Когда доктор Франсуа Нарро, славившийся тем, что широко применял магнитотерапию (переписывался со светилами мировой величины — Дельгадо в Мадриде и Холодовым в Москве), начал выписывать комбинацию лекарств — огромное количество мультивитаминов, понижающих давление и разжижающих кровь (модификация компламина), — Ростопчин вдруг хлопнул себя по лбу:
— А все-таки я идиот!
— Это случится лет через пятнадцать, — весело пообещал Нарро. — Пока что я не нахожу у вас признаков склероза; хроническая форма склероза — идиотизм.
— А что, если мы отменим массаж? — спросил Ростопчин. — Мне надо срочно позвонить.
— Звоните от меня.

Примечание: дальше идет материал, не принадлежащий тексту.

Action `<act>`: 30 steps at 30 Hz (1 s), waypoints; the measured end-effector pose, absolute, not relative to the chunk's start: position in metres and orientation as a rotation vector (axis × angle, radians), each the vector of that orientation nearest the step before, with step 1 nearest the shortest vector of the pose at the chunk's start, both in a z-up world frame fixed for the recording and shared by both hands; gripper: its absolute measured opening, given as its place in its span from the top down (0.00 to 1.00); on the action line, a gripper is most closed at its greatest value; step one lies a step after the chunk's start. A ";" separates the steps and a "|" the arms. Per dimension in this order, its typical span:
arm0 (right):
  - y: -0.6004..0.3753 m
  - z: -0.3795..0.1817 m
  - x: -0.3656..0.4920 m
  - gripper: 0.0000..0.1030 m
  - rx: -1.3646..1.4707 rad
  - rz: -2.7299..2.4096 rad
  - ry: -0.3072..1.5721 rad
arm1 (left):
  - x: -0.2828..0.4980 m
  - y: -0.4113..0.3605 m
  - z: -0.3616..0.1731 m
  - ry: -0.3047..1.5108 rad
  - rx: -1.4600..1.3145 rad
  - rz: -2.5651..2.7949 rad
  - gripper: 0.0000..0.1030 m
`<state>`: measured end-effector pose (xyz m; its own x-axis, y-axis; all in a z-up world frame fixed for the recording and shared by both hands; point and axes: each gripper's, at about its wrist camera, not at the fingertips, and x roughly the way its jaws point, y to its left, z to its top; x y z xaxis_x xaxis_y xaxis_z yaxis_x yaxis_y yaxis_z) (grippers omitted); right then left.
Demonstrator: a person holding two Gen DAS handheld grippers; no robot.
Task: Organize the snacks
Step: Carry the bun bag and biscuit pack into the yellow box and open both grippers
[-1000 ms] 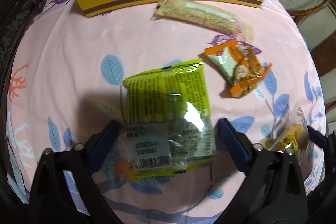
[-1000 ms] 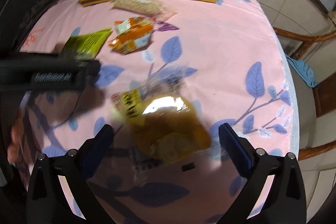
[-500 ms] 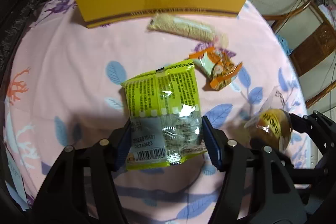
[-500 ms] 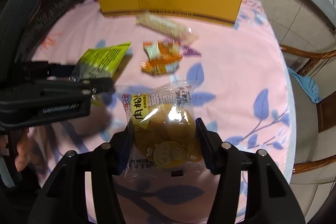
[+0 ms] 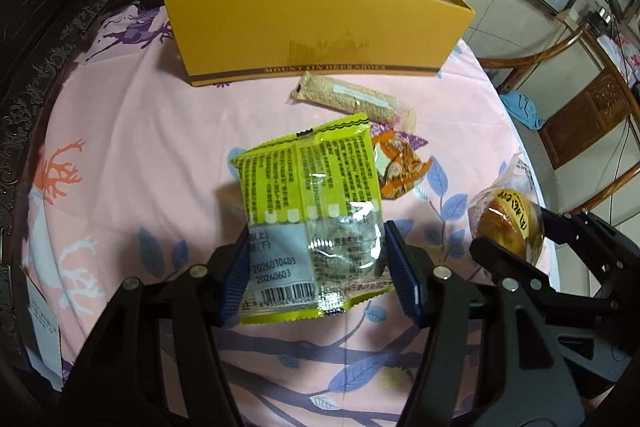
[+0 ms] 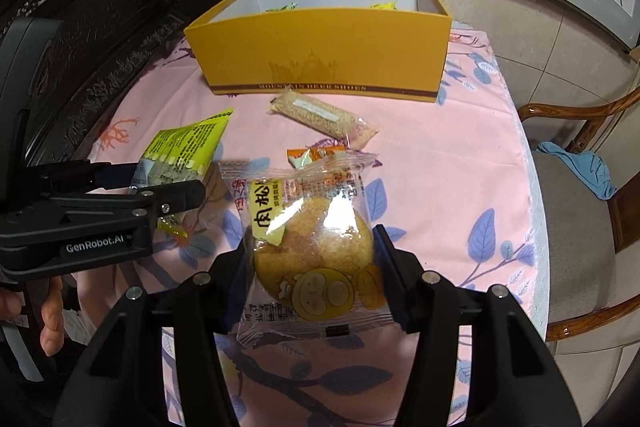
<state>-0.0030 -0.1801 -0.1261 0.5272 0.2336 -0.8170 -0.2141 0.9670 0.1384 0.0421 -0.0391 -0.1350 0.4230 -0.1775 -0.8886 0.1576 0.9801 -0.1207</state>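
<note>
Left gripper (image 5: 316,263) is grasping the green packet (image 5: 308,211), holding it above the pink tablecloth (image 5: 132,155). Right gripper (image 6: 312,267) is clenching the wrapped bun (image 6: 312,247), likewise raised. The yellow box (image 5: 316,27) is sitting at 12 o'clock, snacks inside. The sesame bar (image 5: 352,101) and orange packet (image 5: 400,169) are lying between box and grippers.

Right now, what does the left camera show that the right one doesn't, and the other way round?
Only the left view shows the green packet's whole back, with barcode and dates, clamped in the left gripper. Only the right view shows the bun's cartoon front, clamped in the right gripper, and the person's fingers. Both show the yellow box, the sesame bar and the orange packet.
</note>
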 end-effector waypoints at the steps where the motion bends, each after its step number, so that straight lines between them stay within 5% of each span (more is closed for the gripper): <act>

Массаж необходим — и общий, и сегментальный.
— Но я должен заказать разговор в Москву.
— Заказывайте. Если только соединят... Я пришлю вам счет, оплатите.
— Вы — гений! Все-таки во мне живет скифская заторможенность, — заметил Ростопчин, подошел к аппарату, набрал стол заказов международного телефона, попросил срочный разговор и продиктовал номер Степанова.
— Одевайтесь, — сказал Нарро, подвигая Ростопчину рецепты. — У меня теперь новый массажист, я оборудовал ему совершенно автономный кабинет, вы сразу же почувствуете облегчение.